ANALYSES

«Il y a une lutte énorme entre l’Arabie saoudite et l’Iran en Irak»

Presse
6 janvier 2014
Qui sont donc ces hommes en présence aujourd’hui à Fallouja ?

Il y a quatre parties qui sont présentes à Fallouja. D’abord, c’est al-Qaïda, l’organisation de l’Etat islamique en Irak et au Levant (EIIL). C’est une organisation ouvertement affiliée à al-Qaïda. Elle s’est renforcée considérablement ces derniers temps en Irak et en Syrie, et qui bénéficie du soutien financier et militaire de certains milieux liés à certains pays arabes dans la région. C’est une organisation qui milite contre les gouvernement irakien et syrien, parce qu’en même temps leur objectif est vraiment de vaincre la domination des chiites dans cette région.


Ensuite, il y a deux autres forces tribales. Certaines tribus collaborent avec le régime irakien. Ils ont mis en place un conseil militaire. Ils ont déjà collaboré en 2003 et 2004 avec les Américains pour lutter contre al-Qaïda.


Et puis il y a aussi certaines autres tribus, tribus rivales des premières tribus, qui elles soutiennent al-Qaïda. Enfin, la quatrième force, c’est le gouvernement ou l’Etat irakien.


Quand le gouvernement annonce qu’il va lancer une contre-offensive, est-ce qu’il en a les moyens matériels ?



Oui, absolument. Mais sur le plan militaire, le gouvernement irakien peut chasser al-Qaïda de Fallouja. Mais seulement Fallouja c’est une ville très dense, peuplée de la population arabe sunnite. Une action militaire, uniquement militaire, peut provoquer des pertes énormes parmi la population civile !
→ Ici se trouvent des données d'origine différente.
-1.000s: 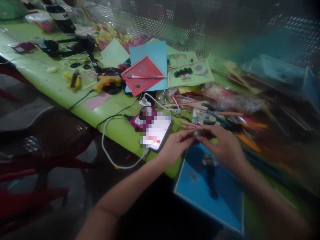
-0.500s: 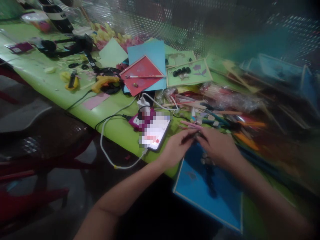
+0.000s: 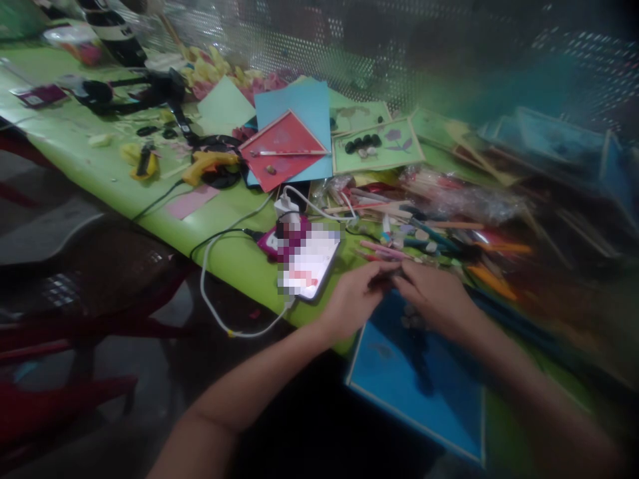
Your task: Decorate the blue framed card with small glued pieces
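My left hand (image 3: pixel 362 293) and my right hand (image 3: pixel 435 293) meet above the far edge of a blue board (image 3: pixel 399 392) with a pale wooden border. Fingers of both hands are bent and pressed together at the tips. Whatever lies between them is small, dark and mostly hidden. On the board, just below my right hand, sit a few small greyish stones (image 3: pixel 412 318). Shadows from the hands fall across the blue surface. Pink pencil-like sticks (image 3: pixel 384 250) lie right beyond my fingertips.
Left of my hands lies a lit phone (image 3: pixel 319 259) with a white cable (image 3: pixel 204 293). Farther back are a yellow glue gun (image 3: pixel 210 165), a red framed board (image 3: pixel 287 156) and a green one with black stones (image 3: pixel 399 156). Pens and plastic wrapping (image 3: pixel 464 196) clutter the right.
My left hand has shifted slightly, its fingers closing in tighter against those of my right hand. The board and the things around it have stayed put.
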`<state>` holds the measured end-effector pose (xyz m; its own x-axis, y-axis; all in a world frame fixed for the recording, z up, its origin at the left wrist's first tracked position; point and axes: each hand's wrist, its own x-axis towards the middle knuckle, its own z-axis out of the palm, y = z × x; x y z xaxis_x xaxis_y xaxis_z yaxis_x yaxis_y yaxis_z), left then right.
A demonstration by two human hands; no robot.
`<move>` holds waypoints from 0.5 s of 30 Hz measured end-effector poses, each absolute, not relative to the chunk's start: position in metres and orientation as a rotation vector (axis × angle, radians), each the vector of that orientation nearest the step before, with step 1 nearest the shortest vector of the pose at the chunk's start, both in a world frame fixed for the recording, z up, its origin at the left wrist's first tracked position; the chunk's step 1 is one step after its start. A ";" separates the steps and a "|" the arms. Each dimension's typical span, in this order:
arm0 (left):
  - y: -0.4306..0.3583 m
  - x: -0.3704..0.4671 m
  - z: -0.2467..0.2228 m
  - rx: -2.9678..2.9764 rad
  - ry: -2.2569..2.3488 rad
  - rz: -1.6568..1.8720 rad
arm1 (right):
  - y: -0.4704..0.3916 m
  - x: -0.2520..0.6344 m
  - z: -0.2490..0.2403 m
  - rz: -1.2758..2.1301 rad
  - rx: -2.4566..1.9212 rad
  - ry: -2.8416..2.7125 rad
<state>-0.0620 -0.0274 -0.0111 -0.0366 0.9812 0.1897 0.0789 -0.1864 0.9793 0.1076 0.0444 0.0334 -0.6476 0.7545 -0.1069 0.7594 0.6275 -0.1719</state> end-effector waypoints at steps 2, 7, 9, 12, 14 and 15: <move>-0.028 -0.062 -0.011 1.408 1.209 1.362 | 0.043 0.106 0.032 -0.259 1.317 2.820; -0.029 -0.064 -0.012 1.392 1.209 1.368 | 0.041 0.105 0.029 -0.186 1.263 2.887; -0.029 -0.064 -0.014 1.372 1.208 1.356 | 0.041 0.105 0.028 -0.224 1.223 2.914; -0.028 -0.063 -0.016 1.338 1.209 1.347 | 0.043 0.107 0.028 -0.292 1.211 2.939; -0.029 -0.062 -0.015 1.335 1.215 1.345 | 0.044 0.109 0.028 -0.341 1.200 2.950; -0.029 -0.062 -0.014 1.348 1.225 1.341 | 0.044 0.109 0.028 -0.366 1.197 2.947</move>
<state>-0.0622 -0.0289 -0.0142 -0.0564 0.9853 0.1611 0.0716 -0.1569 0.9850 0.1087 0.0442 0.0283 -0.7191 0.6942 -0.0300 0.6805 0.6949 -0.2325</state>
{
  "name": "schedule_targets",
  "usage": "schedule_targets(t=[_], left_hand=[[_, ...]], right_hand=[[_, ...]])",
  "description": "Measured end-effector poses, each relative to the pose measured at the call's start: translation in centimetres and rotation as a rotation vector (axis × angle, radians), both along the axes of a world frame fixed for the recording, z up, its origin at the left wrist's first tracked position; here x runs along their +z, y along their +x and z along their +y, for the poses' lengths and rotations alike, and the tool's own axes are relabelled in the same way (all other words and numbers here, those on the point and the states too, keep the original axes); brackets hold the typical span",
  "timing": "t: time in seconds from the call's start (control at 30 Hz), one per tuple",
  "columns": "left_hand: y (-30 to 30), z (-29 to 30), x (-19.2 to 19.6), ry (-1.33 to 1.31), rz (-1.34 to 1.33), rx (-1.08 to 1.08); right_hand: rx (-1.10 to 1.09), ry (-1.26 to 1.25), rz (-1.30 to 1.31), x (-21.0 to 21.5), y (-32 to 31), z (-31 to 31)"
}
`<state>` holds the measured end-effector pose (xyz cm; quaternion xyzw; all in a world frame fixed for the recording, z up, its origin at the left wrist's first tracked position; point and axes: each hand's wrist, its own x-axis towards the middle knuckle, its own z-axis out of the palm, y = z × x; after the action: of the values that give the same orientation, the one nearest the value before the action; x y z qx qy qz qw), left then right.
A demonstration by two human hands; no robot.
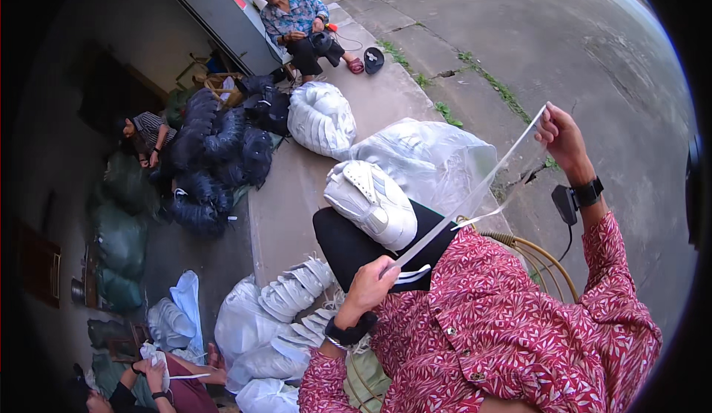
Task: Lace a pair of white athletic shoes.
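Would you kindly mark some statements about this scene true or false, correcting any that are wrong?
The left hand and right hand both hold a white strip. True.
The right hand appears below the left. False: above it.
A white shoe upper rests on black trousers. True.
In the picture, green bags lie left of the black bundles. True.
The black bundles lie right of the shoe upper. False: left of it.
The person holding the strip wears plain blue. False: the shirt is red with white leaves.
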<state>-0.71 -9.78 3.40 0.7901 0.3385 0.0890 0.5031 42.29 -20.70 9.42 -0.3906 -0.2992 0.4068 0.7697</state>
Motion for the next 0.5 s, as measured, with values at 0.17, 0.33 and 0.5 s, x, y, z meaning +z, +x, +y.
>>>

C’est la raison pour laquelle le gouvernement irakien se donne le temps, essaie sur le plan de la communication au moins de convaincre une partie de la population qui est affiliée à certaines tribus proches du gouvernement, de faire tout le nécessaire, de demander à al-Qaïda de quitter Fallouja, sans attendre une offensive militaire du gouvernement.


Est-ce que l’on sait précisément pour quel camp penche cette population ?



Cette population est divisée. Une partie penche pour le gouvernement. Mais depuis deux ans, il y a un mécontentement généralisé contre le gouvernement Maliki, contre la façon dont Maliki gouverne et son autoritarisme, qui a provoqué un mouvement civil de masse. Parfois plusieurs centaines de milliers de personnes ont manifesté contre Maliki. C’est pourquoi une partie de cette population a mis en place, à l’image de ce qui s’est passé place Tahrir en Egypte, des camps permanents dans la ville de Ramadi, qui fait partie avec Fallouja de la province Al-Anbar.


Or, c’est parce que ces camps étaient infiltrés par al-Qaïda et que le gouvernement les a attaqués pour mettre fin à l’existence, qu’al-Qaïda a pris l’initiative de lancer une offensive sur la ville de Fallouja. Comme dans cette ville de Fallouja, il n’y avait que des policiers, pas d’armée – parce qu’il y avait eu un accord entre les chefs de tribu et le gouvernement irakien -, al-Qaïda en a profité pour mettre la main sur Fallouja.


Qu’est-ce que l’on peut penser de l’offre de Téhéran qui a proposé de fournir des équipements militaires et des conseils à Bagdad pour lutter contre les extrémistes sunnites de Fallouja ?

Cela nous amène au problème essentiel qui explique pourquoi l’Irak ne connaît pas la stabilité. Aujourd’hui, il y a une lutte d’influence énorme engagée entre l’Arabie saoudite et l’Iran en Irak. Aujourd’hui, c’est l’Iran qui a une grande influence en Irak.


La situation actuelle n’est pas acceptable pour l’Arabie saoudite et les autres pays arabes, notamment ceux du Golfe. Le gouvernement de Bagdad a accusé l’Arabie saoudite de soutenir directement, financièrement et militairement les groupes terroristes à Bagdad. A partir de là, l’Iran, évidemment, ne peut pas envoyer des troupes parce que dans ce cas, cela signifierait une vraie intervention iranienne dans les affaires irakiennes. Je pense que c’est symboliquement que l’Iran a proposé, si le gouvernement irakien le demande, de donner du matériel et envoyer des conseillers.